Les neurones sensoriels captent les informations issues de nos sens et les communiquent au système nerveux central. Mais ce n’est pas là leur unique mission. Dans une nouvelle étude publiée dans la revue Current Biology, Claire Wyart, directrice de recherche Inserm à l’Institut du Cerveau, et Christina Vandenbroucke-Grauls, aux Centres Médicaux Universitaires d’Amsterdam, ont montré que ces neurones tiennent un rôle de premier plan dans la méningite à pneumocoque, une infection grave à la mortalité élevée et au fort potentiel épidémique : ils participent à la lutte contre l’infection et favorisent la survie de l’hôte.

Au cours des dernières années, la recherche a mis en évidence la présence de récepteurs sensoriels dans des zones inattendues du corps humain. Dans les tissus pulmonaires par exemple, des récepteurs gustatifs provoquent le relâchement des voies respiratoires en présence d'une substance amère. On trouve également des récepteurs du goût sucré dans le cerveau, le cœur, les reins, la vessie, ou l'épithélium nasal. Leur fonction n’est pas toujours claire, et fait l’objet de nombreuses recherches. « Des études récentes de l’université d’Harvard ont montré que les cellules sensorielles de la peau pouvaient contribuer à la lutte contre les infections, en cas d’invasion des tissus sous-cutanés par une bactérie, par exemple, explique Claire Wyart, à la tête de l’équipe Signalisation sensorielle spinale à l’Institut du Cerveau.

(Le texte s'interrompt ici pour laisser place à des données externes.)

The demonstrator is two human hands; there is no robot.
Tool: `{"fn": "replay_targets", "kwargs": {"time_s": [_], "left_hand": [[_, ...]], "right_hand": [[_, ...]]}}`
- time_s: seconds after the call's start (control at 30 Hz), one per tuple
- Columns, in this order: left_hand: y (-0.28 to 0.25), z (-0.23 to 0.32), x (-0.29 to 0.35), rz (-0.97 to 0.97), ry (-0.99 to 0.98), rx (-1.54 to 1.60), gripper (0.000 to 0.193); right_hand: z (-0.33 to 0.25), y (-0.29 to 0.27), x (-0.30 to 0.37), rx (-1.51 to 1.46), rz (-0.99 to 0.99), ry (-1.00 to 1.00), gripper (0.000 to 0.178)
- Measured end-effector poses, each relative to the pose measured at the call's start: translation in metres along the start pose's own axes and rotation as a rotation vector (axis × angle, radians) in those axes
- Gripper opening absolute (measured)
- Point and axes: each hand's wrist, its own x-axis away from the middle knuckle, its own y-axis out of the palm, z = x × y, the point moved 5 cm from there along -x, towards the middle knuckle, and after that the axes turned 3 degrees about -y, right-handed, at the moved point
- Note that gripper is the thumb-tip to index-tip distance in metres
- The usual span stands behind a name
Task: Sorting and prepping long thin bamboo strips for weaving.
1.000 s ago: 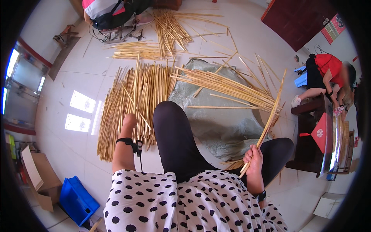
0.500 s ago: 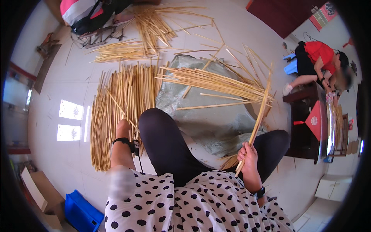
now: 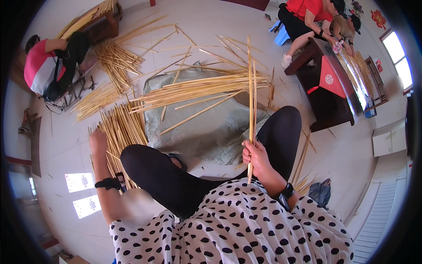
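Two or so dry straw-coloured stalks [image 3: 251, 97] stand nearly upright in my right hand [image 3: 257, 157], whose fingers are wrapped round their lower part above my lap. My left hand [image 3: 98, 140] reaches to the left edge of a thick pile of stalks [image 3: 119, 127] on the floor. Its fingers are hidden, so what it grips, if anything, does not show. In front of my knees, a looser bundle of stalks [image 3: 193, 91] lies across a grey-green plastic sheet [image 3: 198, 132], with several single stalks beside it.
More stalks [image 3: 116, 66] lie scattered at the far left, near a seated co-worker [image 3: 50, 66]. Two people work at a dark wooden table [image 3: 325, 92] on the right. A dark crumpled bag [image 3: 320, 192] lies on the floor beyond my right elbow.
My view has swung to the right and up. My left hand has moved outward to the pile's left edge. My right hand still holds its stalks, now more upright.
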Motion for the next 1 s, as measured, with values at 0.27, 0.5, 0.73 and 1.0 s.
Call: {"fn": "replay_targets", "kwargs": {"time_s": [0.27,0.5,0.73,1.0], "left_hand": [[-0.121,0.226,0.044,0.021,0.352,0.191,0.022],[0.03,0.327,0.099,-0.312,0.731,0.046,0.019],[0.101,0.356,0.107,-0.313,0.737,-0.023,0.013],[0.137,0.365,0.109,-0.479,0.781,-0.24,0.018]], "right_hand": [[-0.004,-0.013,0.006,-0.098,-0.046,-0.011,0.014],[-0.009,-0.022,0.01,-0.119,-0.06,-0.013,0.015],[-0.011,-0.04,0.007,-0.118,0.006,-0.007,0.016],[-0.011,-0.048,0.0,-0.115,0.059,0.008,0.016]]}}
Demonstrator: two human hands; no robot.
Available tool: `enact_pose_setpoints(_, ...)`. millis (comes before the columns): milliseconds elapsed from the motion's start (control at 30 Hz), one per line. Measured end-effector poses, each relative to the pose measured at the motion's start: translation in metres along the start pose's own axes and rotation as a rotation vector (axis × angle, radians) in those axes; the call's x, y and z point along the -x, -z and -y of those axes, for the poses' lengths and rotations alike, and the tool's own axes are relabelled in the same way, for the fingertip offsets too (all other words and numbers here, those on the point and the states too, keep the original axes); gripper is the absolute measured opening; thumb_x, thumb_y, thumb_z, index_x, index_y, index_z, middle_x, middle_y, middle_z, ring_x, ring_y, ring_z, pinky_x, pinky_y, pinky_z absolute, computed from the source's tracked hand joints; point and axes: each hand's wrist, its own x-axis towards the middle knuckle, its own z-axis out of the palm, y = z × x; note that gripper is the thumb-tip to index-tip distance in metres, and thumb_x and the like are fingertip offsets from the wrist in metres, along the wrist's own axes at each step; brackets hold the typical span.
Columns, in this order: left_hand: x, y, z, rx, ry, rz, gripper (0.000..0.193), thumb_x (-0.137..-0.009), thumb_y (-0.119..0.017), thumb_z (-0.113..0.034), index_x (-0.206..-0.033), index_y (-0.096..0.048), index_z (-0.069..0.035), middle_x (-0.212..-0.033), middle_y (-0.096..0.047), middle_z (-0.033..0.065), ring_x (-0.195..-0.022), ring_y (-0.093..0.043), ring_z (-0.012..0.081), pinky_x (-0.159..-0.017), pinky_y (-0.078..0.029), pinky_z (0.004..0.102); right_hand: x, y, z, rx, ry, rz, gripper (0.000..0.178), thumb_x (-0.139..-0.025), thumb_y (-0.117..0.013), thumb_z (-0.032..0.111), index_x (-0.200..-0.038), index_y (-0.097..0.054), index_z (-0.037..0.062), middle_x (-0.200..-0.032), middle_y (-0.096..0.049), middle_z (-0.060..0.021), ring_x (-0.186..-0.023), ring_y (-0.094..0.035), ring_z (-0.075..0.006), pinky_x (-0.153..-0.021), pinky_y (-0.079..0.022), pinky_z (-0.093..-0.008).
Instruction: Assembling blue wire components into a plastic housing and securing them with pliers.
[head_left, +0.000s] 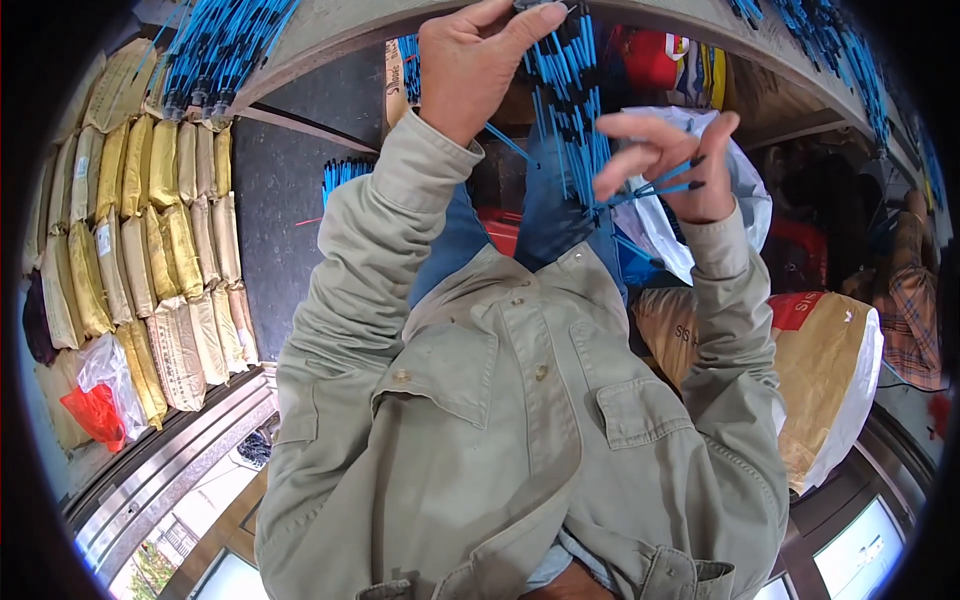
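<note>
At the edge of the table my left hand point(480, 60) is closed, thumb and finger pinched on a small dark piece at the top of the view. A hanging bunch of thin blue wires point(570, 110) with black sleeves drops from beside those fingertips toward my lap. My right hand point(670, 160), a little blurred, is to the right of that bunch. Several loose blue wires with black tips point(660, 188) lie across its palm, held by the curled lower fingers, while the upper fingers stretch toward the bunch. More wires hang below, over my jeans point(545, 200).
The table edge point(345, 40) curves across the top, with more blue wire bundles point(225, 50) at the left and right. Stacked long packets point(150, 230) stand at the left. A white plastic bag point(745, 190) and a large brown sack point(820, 390) are at my right.
</note>
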Motion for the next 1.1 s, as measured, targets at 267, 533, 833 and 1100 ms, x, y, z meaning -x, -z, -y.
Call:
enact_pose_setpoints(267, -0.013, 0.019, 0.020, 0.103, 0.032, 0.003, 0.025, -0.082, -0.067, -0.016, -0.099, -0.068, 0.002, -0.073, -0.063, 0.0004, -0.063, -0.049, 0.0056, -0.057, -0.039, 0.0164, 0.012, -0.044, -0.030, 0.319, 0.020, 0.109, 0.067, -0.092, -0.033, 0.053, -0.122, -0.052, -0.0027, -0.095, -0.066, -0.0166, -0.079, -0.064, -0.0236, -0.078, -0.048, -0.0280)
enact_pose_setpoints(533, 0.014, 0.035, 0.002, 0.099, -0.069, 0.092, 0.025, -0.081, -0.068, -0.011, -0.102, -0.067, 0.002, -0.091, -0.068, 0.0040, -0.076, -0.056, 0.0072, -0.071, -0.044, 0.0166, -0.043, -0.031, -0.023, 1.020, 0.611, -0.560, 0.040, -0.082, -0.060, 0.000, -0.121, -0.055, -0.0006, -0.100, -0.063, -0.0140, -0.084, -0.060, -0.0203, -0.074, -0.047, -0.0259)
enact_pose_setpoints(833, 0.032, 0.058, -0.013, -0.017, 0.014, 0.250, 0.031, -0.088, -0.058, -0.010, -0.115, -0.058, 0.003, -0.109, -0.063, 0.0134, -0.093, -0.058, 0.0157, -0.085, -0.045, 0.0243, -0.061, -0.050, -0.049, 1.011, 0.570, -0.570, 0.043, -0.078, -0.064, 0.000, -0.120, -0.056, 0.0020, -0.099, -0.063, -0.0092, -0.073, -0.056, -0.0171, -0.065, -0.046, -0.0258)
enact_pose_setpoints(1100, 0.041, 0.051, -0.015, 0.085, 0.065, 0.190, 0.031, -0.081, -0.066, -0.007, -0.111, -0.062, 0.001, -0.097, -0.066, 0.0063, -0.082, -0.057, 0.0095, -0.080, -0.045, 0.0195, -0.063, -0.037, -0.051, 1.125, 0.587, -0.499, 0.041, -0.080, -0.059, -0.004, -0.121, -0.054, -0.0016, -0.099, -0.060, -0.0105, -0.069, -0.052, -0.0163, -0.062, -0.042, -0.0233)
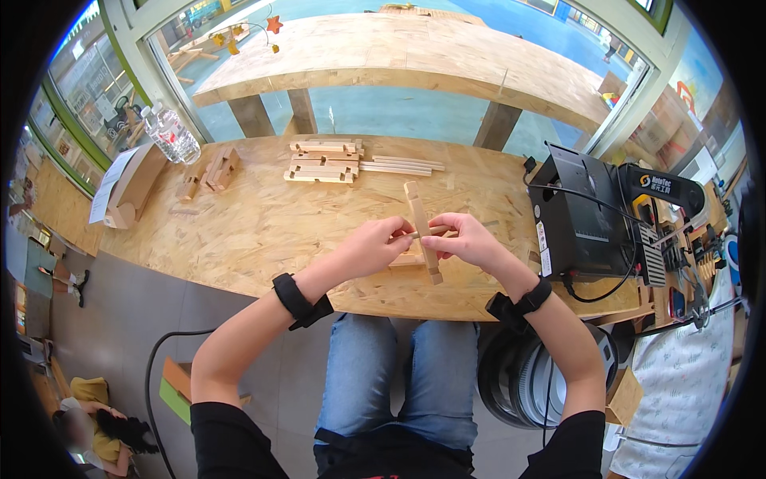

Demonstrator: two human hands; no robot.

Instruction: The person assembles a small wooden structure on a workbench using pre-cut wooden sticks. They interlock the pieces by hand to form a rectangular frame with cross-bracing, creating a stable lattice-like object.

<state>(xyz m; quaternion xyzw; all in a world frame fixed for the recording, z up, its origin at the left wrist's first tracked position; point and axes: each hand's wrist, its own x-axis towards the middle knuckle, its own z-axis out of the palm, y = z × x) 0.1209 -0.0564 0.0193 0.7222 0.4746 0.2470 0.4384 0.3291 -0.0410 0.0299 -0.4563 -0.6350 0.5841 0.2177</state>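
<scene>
Over the front part of the table, both hands meet at a notched wooden bar that stands nearly upright in the picture, its far end tilted slightly left. My left hand is closed in a pinch at the bar's left side, on what looks like the end of a thin wooden stick crossing the bar. From the other side my right hand grips the bar, thumb and fingers against it, with the stick along its fingers. Another light wooden piece lies on the table below the hands, partly covered.
Notched wooden pieces and thin strips lie at the table's back middle. Wooden blocks, plastic bottles and a paper-topped box stand left. A black machine with cables occupies the right end; a round vacuum is below.
</scene>
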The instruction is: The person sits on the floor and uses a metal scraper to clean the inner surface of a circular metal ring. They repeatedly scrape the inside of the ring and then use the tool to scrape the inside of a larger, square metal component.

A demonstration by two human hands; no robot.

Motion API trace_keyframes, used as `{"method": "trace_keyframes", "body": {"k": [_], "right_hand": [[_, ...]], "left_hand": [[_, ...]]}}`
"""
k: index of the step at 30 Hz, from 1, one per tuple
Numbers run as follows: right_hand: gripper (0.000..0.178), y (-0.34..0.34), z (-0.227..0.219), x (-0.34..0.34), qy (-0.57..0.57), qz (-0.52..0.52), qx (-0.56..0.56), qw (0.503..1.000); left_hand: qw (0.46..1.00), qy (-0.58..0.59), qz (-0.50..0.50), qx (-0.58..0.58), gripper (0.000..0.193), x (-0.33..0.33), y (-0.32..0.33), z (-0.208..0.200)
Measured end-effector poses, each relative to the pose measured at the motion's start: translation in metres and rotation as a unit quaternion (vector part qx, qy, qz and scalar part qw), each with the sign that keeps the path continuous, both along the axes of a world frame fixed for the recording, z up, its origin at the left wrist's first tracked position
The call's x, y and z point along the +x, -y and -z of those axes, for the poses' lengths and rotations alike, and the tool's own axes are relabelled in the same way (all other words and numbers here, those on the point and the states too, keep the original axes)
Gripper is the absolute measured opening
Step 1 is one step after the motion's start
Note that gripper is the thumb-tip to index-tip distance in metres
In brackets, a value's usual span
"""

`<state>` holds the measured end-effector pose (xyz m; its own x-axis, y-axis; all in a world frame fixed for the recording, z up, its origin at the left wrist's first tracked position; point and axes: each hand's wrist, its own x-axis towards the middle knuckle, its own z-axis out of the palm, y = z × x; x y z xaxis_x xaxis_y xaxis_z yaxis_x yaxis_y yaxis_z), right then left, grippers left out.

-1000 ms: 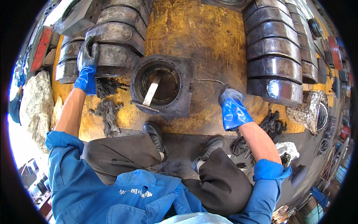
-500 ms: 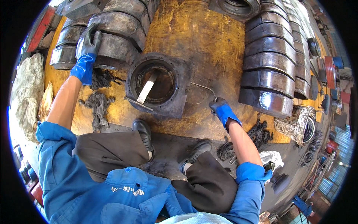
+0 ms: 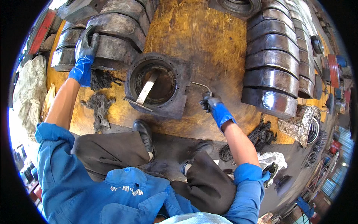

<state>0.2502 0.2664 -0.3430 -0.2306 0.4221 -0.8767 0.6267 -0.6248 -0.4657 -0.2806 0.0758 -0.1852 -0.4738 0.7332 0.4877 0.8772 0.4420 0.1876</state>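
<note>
My left hand [image 3: 85, 56], in a blue and black glove, rests flat on a curved grey metal segment [image 3: 112, 41] at the upper left. My right hand [image 3: 213, 106], gloved the same way, grips a thin bent metal rod [image 3: 199, 85] lying on the yellow board [image 3: 201, 41]. Between my hands sits a dark square flange with a round bore [image 3: 156, 86]. A flat metal strip [image 3: 146, 89] leans inside the bore, and a thin bar [image 3: 137, 104] lies across its lower left rim.
A row of curved metal segments [image 3: 274, 71] is stacked at the right. Dark greasy rags [image 3: 99, 106] lie at the left, more rags [image 3: 261, 136] at the right. A foil-wrapped part [image 3: 300, 125] sits far right. My shoes [image 3: 143, 132] stand on the board's near edge.
My right hand has moved left and up across the board to the bent rod and closed on it. My left hand has stayed on the curved segment.
</note>
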Motion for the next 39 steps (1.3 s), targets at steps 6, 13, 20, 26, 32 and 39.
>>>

Le même phénomène se produit en cas d’infection respiratoire : des cellules cillées détectent la trace de bactéries pathogènes, et déclenchent une réaction inflammatoire. Nous voulions savoir s’il existait un système de protection similaire dans le système nerveux central. »

Dans ce but, les chercheurs se sont intéressés au rôle de cellules sensorielles situées le long des parois du canal central de la moelle épinière, et appelées « neurones en contact avec le liquide cérébrospinal » – ou neurones de contact. Très nombreuses chez les vertébrés, ces cellules sont capables de détecter la courbure de la colonne vertébrale en temps réel, et utilisent cette information pour adapter la posture du corps en fonction des contraintes auxquelles il est exposé. Au cours des dix dernières années, l’équipe de Claire Wyart a montré que ce système de détection permet d’optimiser la posture lors d’un effort physique. Mais il intervient aussi lors de la croissance et du vieillissement, pour ajuster la forme de la colonne vertébrale.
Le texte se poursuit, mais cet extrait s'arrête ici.